● What to work on
Of the material below, the lines to be retyped are those from the line containing "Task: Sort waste" through the line containing "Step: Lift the", inclusive; reproduce them exactly.
************
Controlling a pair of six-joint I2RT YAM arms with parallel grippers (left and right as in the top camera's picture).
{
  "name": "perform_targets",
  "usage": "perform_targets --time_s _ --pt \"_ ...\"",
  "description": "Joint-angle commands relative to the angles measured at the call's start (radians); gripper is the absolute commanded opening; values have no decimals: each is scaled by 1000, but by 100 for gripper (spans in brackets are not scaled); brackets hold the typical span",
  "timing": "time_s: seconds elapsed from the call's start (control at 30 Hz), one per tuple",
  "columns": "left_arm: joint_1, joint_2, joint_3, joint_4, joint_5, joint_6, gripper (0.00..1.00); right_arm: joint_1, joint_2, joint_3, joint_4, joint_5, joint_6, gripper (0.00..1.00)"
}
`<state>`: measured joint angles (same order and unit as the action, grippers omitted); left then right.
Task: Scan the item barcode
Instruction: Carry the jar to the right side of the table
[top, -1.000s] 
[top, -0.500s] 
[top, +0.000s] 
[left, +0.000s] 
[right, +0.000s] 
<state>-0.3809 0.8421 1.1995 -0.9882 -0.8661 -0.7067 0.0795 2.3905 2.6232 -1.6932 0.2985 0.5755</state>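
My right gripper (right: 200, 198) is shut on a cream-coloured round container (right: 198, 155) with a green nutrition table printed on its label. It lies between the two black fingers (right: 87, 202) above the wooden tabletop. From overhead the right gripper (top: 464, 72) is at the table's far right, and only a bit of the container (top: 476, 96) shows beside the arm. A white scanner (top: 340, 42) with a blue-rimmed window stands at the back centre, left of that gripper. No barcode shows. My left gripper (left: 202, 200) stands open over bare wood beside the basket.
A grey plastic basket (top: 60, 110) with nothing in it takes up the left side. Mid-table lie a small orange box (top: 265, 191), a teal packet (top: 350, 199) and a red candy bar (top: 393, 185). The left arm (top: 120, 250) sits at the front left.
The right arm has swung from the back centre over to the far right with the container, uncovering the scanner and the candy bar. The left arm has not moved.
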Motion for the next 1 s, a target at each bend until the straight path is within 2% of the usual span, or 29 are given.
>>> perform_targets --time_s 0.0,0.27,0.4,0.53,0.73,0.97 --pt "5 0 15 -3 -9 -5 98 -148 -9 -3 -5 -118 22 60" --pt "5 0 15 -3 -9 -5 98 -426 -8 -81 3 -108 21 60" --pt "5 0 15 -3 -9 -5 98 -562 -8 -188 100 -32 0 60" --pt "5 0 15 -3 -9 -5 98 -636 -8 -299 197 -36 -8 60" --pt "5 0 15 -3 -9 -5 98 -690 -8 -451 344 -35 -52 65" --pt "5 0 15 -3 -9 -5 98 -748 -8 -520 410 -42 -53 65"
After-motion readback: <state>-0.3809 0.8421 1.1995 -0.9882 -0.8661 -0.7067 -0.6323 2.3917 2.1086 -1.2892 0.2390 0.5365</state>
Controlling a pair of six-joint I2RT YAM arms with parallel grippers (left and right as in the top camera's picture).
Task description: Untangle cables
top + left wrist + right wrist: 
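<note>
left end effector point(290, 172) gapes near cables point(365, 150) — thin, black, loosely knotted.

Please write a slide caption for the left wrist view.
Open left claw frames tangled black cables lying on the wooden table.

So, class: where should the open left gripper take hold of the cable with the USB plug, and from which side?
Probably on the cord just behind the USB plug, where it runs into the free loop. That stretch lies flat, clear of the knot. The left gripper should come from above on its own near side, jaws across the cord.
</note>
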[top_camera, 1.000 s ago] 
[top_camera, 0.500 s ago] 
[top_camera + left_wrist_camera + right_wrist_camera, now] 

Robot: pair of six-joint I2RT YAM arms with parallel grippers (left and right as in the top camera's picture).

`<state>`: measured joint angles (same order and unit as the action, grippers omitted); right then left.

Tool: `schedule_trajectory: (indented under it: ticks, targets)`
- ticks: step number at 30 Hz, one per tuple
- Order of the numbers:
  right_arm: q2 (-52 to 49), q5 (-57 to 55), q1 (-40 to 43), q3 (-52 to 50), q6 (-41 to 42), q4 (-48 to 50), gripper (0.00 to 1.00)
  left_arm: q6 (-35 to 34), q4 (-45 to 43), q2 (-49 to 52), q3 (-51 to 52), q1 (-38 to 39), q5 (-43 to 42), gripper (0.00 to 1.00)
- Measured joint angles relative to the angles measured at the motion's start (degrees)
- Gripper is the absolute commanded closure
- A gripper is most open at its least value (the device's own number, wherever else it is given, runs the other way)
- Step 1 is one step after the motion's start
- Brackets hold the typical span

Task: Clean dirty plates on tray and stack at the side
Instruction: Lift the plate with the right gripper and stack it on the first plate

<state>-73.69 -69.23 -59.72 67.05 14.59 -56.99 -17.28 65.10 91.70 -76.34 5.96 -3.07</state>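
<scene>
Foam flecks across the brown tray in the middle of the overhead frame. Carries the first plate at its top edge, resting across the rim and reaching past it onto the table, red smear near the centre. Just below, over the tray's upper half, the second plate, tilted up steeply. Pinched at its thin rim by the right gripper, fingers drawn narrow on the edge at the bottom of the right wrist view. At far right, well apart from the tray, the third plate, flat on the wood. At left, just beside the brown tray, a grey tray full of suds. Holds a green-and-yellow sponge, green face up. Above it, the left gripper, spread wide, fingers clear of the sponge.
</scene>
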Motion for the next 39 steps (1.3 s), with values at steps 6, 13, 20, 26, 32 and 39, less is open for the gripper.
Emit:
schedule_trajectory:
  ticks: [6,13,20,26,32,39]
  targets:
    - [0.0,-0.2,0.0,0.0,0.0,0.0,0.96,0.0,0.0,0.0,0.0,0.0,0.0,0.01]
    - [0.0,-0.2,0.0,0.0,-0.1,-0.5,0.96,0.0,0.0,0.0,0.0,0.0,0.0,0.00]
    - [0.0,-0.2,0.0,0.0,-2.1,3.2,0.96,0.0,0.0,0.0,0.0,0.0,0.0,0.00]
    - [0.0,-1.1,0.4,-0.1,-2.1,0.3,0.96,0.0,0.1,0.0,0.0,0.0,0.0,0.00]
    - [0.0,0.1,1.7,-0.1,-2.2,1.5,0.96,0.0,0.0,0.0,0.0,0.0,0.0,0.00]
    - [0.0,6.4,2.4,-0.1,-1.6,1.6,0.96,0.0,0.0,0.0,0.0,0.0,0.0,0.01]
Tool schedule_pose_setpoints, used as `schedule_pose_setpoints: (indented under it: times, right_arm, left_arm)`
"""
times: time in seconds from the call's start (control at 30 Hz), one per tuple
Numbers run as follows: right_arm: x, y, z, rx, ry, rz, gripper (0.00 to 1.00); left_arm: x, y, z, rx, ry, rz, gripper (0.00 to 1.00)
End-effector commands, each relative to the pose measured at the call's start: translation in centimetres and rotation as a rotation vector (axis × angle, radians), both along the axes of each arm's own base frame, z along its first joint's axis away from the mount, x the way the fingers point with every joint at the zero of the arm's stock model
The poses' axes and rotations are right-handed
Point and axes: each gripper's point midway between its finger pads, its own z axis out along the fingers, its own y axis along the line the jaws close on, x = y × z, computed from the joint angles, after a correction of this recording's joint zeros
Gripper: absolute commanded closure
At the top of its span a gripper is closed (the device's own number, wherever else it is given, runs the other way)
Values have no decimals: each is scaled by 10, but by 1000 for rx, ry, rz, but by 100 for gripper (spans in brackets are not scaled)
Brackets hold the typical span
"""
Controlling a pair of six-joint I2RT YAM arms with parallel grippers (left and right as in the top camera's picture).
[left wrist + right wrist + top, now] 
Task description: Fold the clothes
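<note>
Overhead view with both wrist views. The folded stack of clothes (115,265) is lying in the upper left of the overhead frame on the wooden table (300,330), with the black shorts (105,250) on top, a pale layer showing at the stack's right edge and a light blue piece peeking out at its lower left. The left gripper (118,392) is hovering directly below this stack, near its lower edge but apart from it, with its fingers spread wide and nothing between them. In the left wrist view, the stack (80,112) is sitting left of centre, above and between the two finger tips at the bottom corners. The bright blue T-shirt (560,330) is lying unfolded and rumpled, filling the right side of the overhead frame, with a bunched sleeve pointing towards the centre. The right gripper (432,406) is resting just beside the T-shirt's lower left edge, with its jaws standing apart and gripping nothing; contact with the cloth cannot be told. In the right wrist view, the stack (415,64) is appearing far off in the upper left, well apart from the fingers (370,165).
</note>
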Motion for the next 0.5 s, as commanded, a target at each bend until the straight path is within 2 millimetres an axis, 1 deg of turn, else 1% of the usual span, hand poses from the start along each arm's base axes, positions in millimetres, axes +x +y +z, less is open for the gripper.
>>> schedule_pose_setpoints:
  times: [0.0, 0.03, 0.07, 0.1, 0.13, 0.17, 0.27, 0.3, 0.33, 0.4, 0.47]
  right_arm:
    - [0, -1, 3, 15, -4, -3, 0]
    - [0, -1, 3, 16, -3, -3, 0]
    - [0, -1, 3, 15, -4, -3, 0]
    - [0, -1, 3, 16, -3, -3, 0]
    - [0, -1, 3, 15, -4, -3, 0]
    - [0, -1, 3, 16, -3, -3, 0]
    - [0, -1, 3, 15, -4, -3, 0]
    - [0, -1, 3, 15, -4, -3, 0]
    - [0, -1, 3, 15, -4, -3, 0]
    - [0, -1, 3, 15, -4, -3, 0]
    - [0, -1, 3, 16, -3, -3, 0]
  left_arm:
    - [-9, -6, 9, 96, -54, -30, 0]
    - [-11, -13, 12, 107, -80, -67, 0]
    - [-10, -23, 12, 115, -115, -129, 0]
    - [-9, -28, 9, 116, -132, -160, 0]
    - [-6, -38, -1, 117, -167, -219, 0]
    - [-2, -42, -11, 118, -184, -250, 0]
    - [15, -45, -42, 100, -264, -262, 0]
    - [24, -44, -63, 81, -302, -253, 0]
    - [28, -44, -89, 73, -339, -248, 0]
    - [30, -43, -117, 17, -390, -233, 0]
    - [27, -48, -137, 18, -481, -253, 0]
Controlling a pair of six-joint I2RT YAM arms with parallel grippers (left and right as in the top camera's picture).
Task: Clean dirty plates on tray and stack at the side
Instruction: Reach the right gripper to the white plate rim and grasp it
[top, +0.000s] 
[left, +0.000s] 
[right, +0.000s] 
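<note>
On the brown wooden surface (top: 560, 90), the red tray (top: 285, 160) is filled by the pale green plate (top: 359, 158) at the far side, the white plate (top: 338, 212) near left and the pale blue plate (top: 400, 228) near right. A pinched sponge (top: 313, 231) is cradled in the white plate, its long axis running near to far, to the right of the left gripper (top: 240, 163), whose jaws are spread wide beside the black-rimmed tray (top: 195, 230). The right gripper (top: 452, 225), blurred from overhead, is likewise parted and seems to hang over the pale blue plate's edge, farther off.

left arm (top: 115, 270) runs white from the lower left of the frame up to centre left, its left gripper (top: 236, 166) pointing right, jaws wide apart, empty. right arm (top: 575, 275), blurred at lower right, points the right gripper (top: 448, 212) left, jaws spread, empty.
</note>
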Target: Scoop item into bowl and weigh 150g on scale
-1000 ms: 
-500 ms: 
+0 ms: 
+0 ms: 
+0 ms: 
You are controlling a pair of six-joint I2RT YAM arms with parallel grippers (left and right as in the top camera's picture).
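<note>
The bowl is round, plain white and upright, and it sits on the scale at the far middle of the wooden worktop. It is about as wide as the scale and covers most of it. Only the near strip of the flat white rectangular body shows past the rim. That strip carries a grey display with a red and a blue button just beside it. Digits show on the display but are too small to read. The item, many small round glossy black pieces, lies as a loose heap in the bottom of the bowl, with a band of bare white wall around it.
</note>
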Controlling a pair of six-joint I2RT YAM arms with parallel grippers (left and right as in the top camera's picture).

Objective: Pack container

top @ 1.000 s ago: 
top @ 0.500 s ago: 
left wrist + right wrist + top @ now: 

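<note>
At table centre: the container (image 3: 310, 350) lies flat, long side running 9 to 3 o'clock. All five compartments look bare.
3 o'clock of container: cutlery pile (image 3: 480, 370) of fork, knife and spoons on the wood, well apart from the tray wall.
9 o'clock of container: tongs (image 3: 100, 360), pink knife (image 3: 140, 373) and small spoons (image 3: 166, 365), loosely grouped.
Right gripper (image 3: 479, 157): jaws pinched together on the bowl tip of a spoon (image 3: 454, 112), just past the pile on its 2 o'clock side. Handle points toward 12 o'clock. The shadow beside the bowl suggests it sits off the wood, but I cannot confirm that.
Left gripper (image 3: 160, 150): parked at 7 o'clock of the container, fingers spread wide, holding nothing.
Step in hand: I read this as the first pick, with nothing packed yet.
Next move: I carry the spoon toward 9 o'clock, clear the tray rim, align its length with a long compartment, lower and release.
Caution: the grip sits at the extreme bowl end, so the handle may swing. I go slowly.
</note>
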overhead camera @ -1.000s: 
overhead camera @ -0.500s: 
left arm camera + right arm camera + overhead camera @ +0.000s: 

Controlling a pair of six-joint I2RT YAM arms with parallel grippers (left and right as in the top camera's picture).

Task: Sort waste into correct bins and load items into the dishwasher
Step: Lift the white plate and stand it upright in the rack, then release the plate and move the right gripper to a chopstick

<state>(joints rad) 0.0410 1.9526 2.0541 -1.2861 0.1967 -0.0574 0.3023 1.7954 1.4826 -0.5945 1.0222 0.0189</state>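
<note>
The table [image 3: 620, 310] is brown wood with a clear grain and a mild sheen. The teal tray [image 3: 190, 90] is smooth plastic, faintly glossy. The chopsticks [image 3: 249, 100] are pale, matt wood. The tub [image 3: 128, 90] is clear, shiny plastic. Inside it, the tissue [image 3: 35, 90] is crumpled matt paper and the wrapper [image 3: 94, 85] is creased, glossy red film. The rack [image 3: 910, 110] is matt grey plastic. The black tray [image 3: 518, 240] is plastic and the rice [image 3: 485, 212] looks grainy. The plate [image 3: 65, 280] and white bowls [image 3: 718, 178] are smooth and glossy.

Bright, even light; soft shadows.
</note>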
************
● Response below
Task: Sort waste into correct bins and load items into the dishwasher
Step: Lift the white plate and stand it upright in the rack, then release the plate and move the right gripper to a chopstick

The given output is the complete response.